Now I run a loop taking i words at a time where i ranges from 1 to sentence length. For a particular i, I have few windows of words that span the test sentence. For each window, I take average of word vectors of the window and compute euclidian distance of this windowed vector and the 2 lists.For example i= 3, and test sentence: food looks fresh healthy. I will have 2 windows: food looks fresh and looks fresh healthy for i =3. Now I take mean of vectors of the words in each window and compute euclidian distance with the good_words and bad_words. So corresponding to each word in both lists I will have 2 values(for 2 windows). Now I take mean of these 2 values for each word in the lists and whichever word has least distance lies closest to the test sentence.

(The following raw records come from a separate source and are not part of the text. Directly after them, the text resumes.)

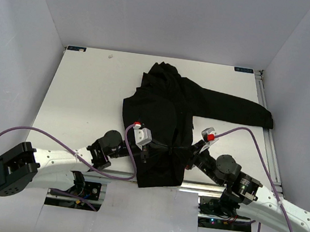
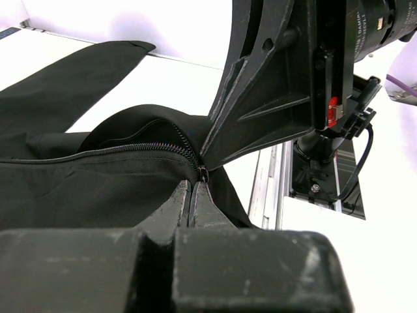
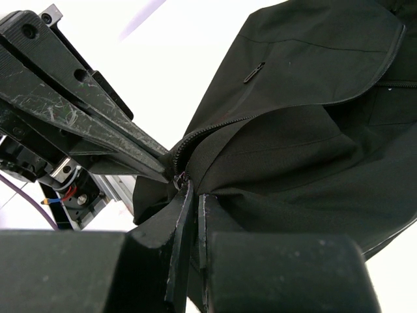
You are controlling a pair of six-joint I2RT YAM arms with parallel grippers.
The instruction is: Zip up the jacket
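Note:
The black jacket (image 1: pixel 168 103) lies spread on the white table (image 1: pixel 83 95), with one sleeve stretched to the right and the hem toward the arms. My left gripper (image 1: pixel 164 146) and right gripper (image 1: pixel 184 151) meet tip to tip at the hem. In the left wrist view the left gripper (image 2: pixel 197 184) is shut on the jacket (image 2: pixel 98 189) at the lower end of the zipper (image 2: pixel 137 148). Seen from the right wrist, the right gripper (image 3: pixel 194 194) is shut on the jacket (image 3: pixel 306 104) beside the slider (image 3: pixel 180 176). Which gripper holds the slider itself I cannot tell.
A metal rail (image 1: pixel 267 116) runs along the table's right edge, and grey walls close in the sides and back. Purple cables (image 1: pixel 44 133) loop off both arms. The table's near edge rail (image 2: pixel 266 189) is just behind the hem.

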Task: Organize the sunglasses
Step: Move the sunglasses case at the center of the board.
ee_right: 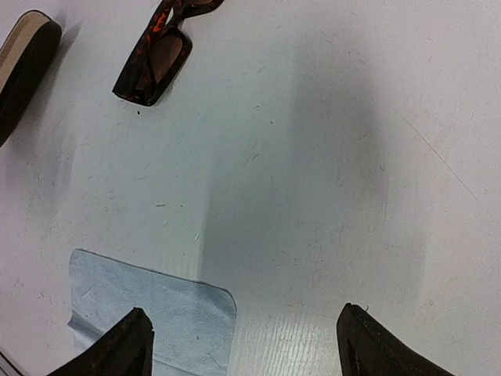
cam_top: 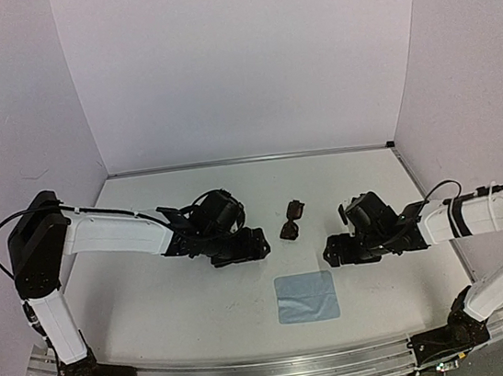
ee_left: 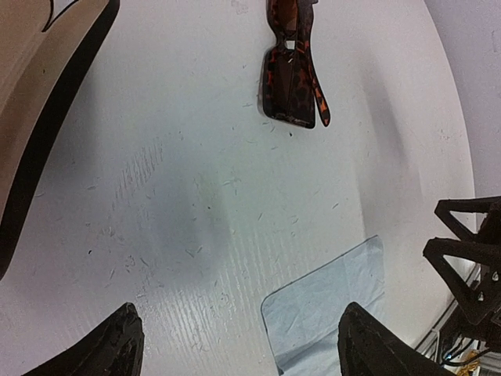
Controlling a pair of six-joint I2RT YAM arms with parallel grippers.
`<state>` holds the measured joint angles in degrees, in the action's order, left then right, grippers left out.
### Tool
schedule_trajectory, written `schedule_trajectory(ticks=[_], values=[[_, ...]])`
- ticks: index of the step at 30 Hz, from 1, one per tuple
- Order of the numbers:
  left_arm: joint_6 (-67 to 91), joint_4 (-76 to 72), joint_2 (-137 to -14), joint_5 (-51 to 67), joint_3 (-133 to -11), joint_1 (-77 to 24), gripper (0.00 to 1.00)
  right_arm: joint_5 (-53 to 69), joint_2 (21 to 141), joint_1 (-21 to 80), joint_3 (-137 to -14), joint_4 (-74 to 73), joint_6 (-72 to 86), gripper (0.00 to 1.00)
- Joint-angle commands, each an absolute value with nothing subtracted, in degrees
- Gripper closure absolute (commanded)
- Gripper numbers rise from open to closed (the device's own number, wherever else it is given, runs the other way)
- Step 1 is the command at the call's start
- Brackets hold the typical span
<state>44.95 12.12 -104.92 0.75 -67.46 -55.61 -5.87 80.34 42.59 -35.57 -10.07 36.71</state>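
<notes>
Two grippers flank the sunglasses [cam_top: 293, 220], which lie folded on the counter [cam_top: 157, 312] between them, just past the far edge of the light blue cloth [cam_top: 307, 297]. They are well apart from everything else, so I judge you can reach them freely from either side. Your left gripper [ee_left: 244, 343] hangs with its jaws spread wide and nothing between them, the black case with tan lining [ee_left: 39, 102] off to one side. Your right gripper [ee_right: 243, 341] is likewise spread wide and empty — neither one touches the sunglasses.
</notes>
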Motion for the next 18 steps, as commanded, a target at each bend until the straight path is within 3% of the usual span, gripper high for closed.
schedule_trajectory(ticks=[1,7,14,18], values=[[44.5,14.3,-107.8,-0.5,-73.0,-55.7,0.14,-6.6,79.8,43.1,-35.9,-8.8,37.0,0.18],[45.7,14.0,-106.2,0.8,-71.9,-55.8,0.15,-8.5,79.6,45.7,-36.3,-8.5,36.8,0.19],[45.6,15.2,-88.6,-16.2,-65.9,-55.8,0.15,-8.3,80.5,46.8,-47.6,-10.7,32.7,0.19],[43.2,19.2,-85.1,-22.4,-66.7,-55.3,0.12,-6.1,86.1,47.5,-57.9,-12.0,31.4,0.19]])
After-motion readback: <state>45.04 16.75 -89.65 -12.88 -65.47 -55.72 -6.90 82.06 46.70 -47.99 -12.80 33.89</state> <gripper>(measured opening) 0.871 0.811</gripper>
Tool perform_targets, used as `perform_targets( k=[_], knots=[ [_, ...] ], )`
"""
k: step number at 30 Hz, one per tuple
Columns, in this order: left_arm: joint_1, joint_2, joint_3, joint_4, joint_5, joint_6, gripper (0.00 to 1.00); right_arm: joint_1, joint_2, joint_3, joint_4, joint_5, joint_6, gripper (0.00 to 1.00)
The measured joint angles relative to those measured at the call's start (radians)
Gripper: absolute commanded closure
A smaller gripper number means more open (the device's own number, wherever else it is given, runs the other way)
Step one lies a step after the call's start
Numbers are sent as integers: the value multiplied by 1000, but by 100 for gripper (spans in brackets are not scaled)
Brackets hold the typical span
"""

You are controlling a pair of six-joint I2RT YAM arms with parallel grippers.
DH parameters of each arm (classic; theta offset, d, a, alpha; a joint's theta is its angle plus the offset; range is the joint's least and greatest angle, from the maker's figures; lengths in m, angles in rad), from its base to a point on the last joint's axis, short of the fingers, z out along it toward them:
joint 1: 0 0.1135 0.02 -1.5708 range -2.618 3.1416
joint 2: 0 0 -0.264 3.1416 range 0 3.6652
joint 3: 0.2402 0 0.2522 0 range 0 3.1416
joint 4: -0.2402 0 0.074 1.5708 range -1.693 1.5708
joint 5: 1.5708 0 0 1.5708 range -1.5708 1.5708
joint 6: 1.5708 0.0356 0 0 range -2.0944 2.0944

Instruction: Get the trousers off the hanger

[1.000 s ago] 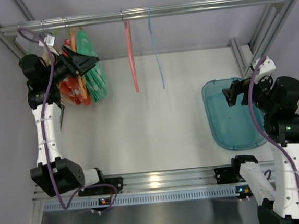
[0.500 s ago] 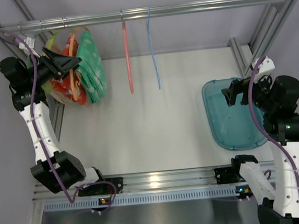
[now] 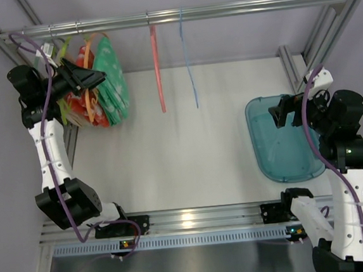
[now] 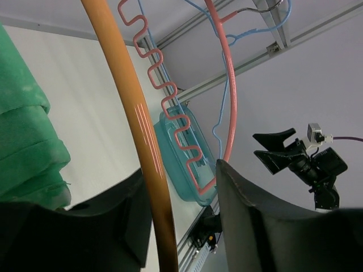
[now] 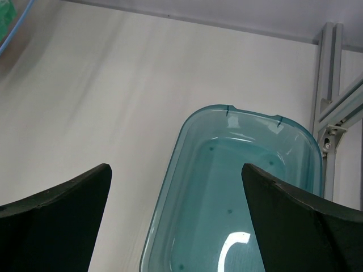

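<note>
The hanger [image 4: 154, 181] and trousers [image 4: 22, 141] run past the left wrist view's edges.

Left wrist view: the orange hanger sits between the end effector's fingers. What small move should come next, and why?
Probably close the left end effector onto the hanger: its bar runs between the fingers with a gap on one side, so it is not clamped. A firm hold would steady it for pulling the trousers off.

The table [image 3: 188, 142] is seen from high above, the hanger [image 4: 148, 170] is seen very close from the left wrist, and the tub [image 5: 244, 170] is seen from the right wrist and is shared by all views.
</note>
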Motion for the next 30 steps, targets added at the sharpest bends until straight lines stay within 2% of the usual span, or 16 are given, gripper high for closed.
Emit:
perform_targets(
  k=[1,3,7,8,10,18,24,30],
  knots=[
    [-5,4,0,-1,0,-1,59,-2,0,0,0,0,0,1],
    [-13,10,0,-4,0,-3,64,-5,0,0,0,0,1,0],
    [-13,14,2,-13,2,-6,81,-5,0,-1,0,-3,8,1],
    [-13,16,4,-16,2,-7,91,-6,0,-4,2,-4,8,1],
    [-13,16,9,-46,0,-34,100,-7,-1,-8,3,-8,12,1],
    [-24,14,6,-22,-16,-75,100,-12,5,-21,8,-20,21,1],
    [-34,-42,-124,234,-80,-261,100,-12,6,-22,8,-22,23,1],
    [-56,-56,-192,404,-104,-339,100,-12,4,-34,9,-22,23,1]
  ],
)
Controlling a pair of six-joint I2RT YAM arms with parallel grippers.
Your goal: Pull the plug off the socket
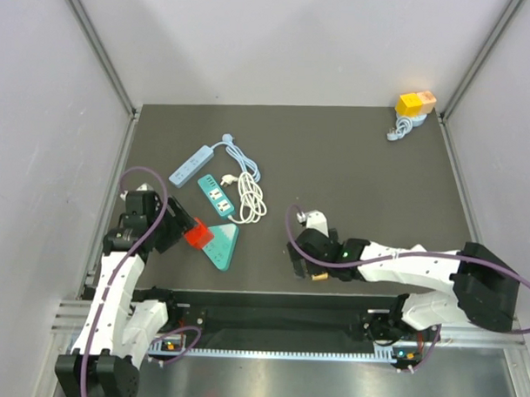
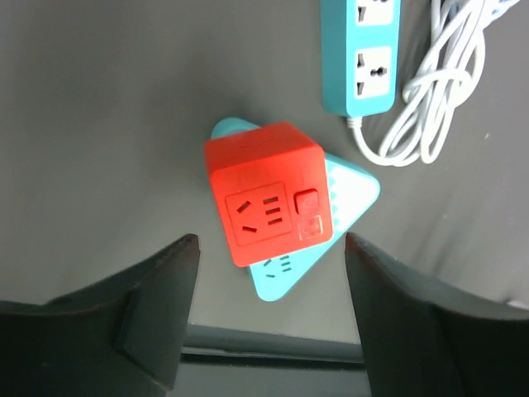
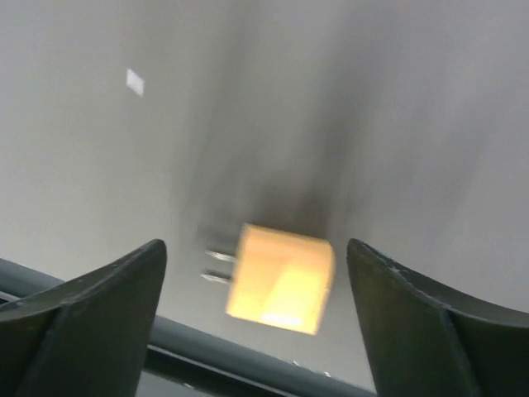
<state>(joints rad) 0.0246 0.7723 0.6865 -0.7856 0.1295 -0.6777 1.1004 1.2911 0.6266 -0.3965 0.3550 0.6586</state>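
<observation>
A red cube plug [image 2: 266, 192] sits on a teal triangular socket [image 2: 351, 186] near the table's front left; they also show in the top view as the cube [image 1: 197, 235] on the socket [image 1: 223, 248]. My left gripper [image 2: 269, 285] is open and empty, its jaws on either side of the cube's near end and clear of it; in the top view the left gripper [image 1: 185, 230] is just left of the cube. My right gripper [image 3: 256, 265] is open over a small yellow two-prong plug [image 3: 281, 277] that lies loose on the table. In the top view the right gripper [image 1: 308, 268] is at the front middle.
A teal power strip [image 1: 215, 195] with a coiled white cord [image 1: 250, 198] and a light blue power strip [image 1: 189, 165] lie behind the socket. A yellow-orange cube on a white cord [image 1: 415, 103] sits at the far right corner. The table's front rail [image 2: 273, 351] is close under both grippers.
</observation>
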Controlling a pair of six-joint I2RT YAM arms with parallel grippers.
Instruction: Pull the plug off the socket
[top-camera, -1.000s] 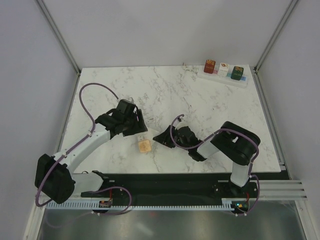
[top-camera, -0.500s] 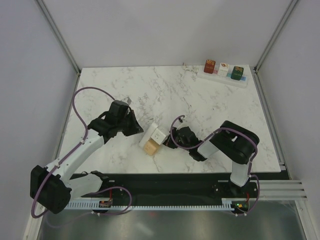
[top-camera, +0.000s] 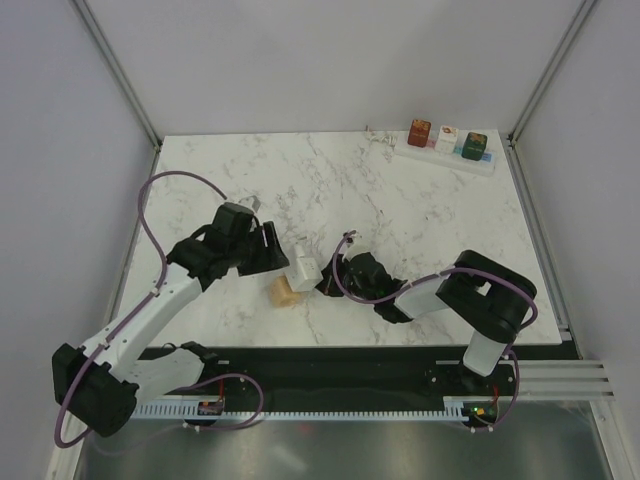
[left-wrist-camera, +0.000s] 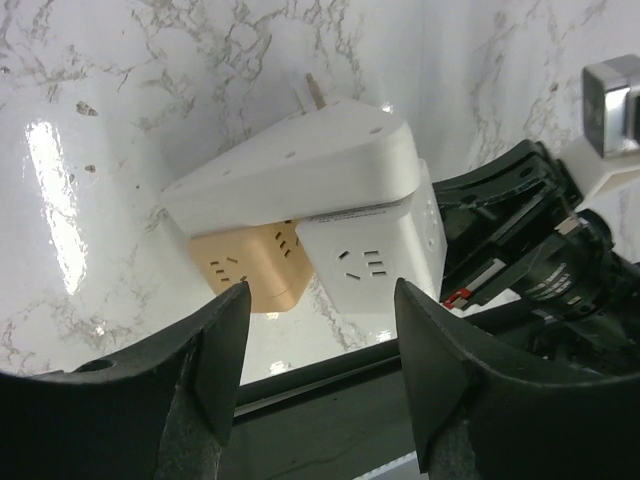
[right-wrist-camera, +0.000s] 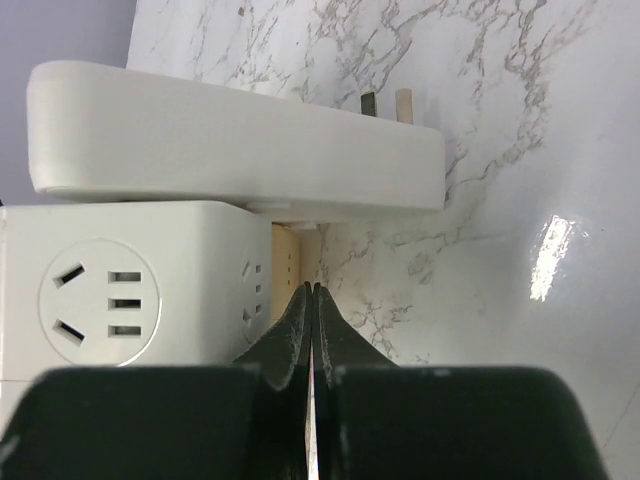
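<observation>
Since a second ago: my left gripper (top-camera: 268, 248) has swung in toward the centre and my right gripper (top-camera: 330, 281) has pushed left. A white cube (top-camera: 303, 268) now shows between them. The orange cube (top-camera: 284, 291) sits a little further left.

Left gripper: fingers well apart, nothing between them, both cubes just beyond the tips.

Right gripper: fingers pinched together on nothing, tips close against the white cube's corner.

Wrist views: a flat white block (left-wrist-camera: 300, 160) with bare prongs lies across both cubes. Joined or only resting, I cannot tell.

The socket (top-camera: 487, 163) lies at the far right corner of the table (top-camera: 230, 180), well apart from both grippers. The red plug (top-camera: 419, 132), middle plug (top-camera: 446, 138) and green plug (top-camera: 476, 146) are seated on it.

Judgement: the cubes by me are already off the strip. The three seated plugs are left, untouched.
</observation>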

I wish to show that window size(i) = 3 or 4 shows highest accuracy in determining the sentiment of test sentence but I am facing difficulty in achieving it. Any leads on how I can produce my results would be highly appreciated.

Thanks in advance.

b = Word2Vec(brown.sents(), window=5, min_count=5, negative=15,  size=50, iter= 10, workers=multiprocessing.cpu_count())
pos_words=['good','happy','nice','excellent','satisfied']
neg_words=['bad','sad','unhappy','disgusted','afraid','fearful','angry']
pos_vec=[b[word] for word in pos_words]
neg_vec=[b[word] for word in neg_words]


test="Sound quality on both end is excellent."
tokenized_word= word_tokenize(test)
lower_tokens= convert_lowercase(tokenized_word)
alpha_tokens= remove_specialchar(lower_tokens)
rem_tokens= removestopwords(alpha_tokens)
lemma_tokens= lemmatize(rem_tokens)
word_vec=[b[word] for word in lemma_tokens]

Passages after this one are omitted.